“You can’t prepare yourself for the magnitude and emotional impact of this powerful novel.” —John Irving
From the New York Times bestselling author John Boyne, a stunning tour de force about a woman who must confront the sins of her own terrible past, and a present in which it is never too late for bravery
Ninety-one-year-old Gretel Fernsby has lived in the same well-to-do mansion block in London for decades. She lives a quiet, comfortable life, despite her deeply disturbing, dark past. She doesn’t talk about her escape from Nazi Germany at age twelve. She doesn’t talk about the grim postwar years in France with her mother. Most of all, she doesn’t talk about her father, who was the commandant of one of the Reich’s most notorious extermination camps.
Then, a new family moves into the apartment below her. In spite of herself, Gretel can’t help but begin a friendship with the little boy, Henry, though his presence brings back memories she would rather forget. One night, she witnesses a disturbing, violent argument between Henry’s beautiful mother and his arrogant father, one that threatens Gretel’s hard-won, self-contained existence.
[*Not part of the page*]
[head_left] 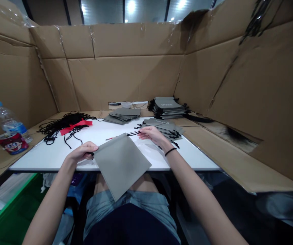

Immersive, chilling, unputdownable, All the Broken Places moves back and forth in time between Gretel’s girlhood in Germany and present-day London. Here, Gretel is at a similar crossroads to the one she encountered long ago. Then, she denied her own complicity, but now, faced with a chance to interrogate her guilt, grief, and remorse, she can choose to save a young boy. If she does, she will be forced to reveal the secrets she has spent a lifetime protecting. This time, she can make a different choice than before—whatever the cost to herself.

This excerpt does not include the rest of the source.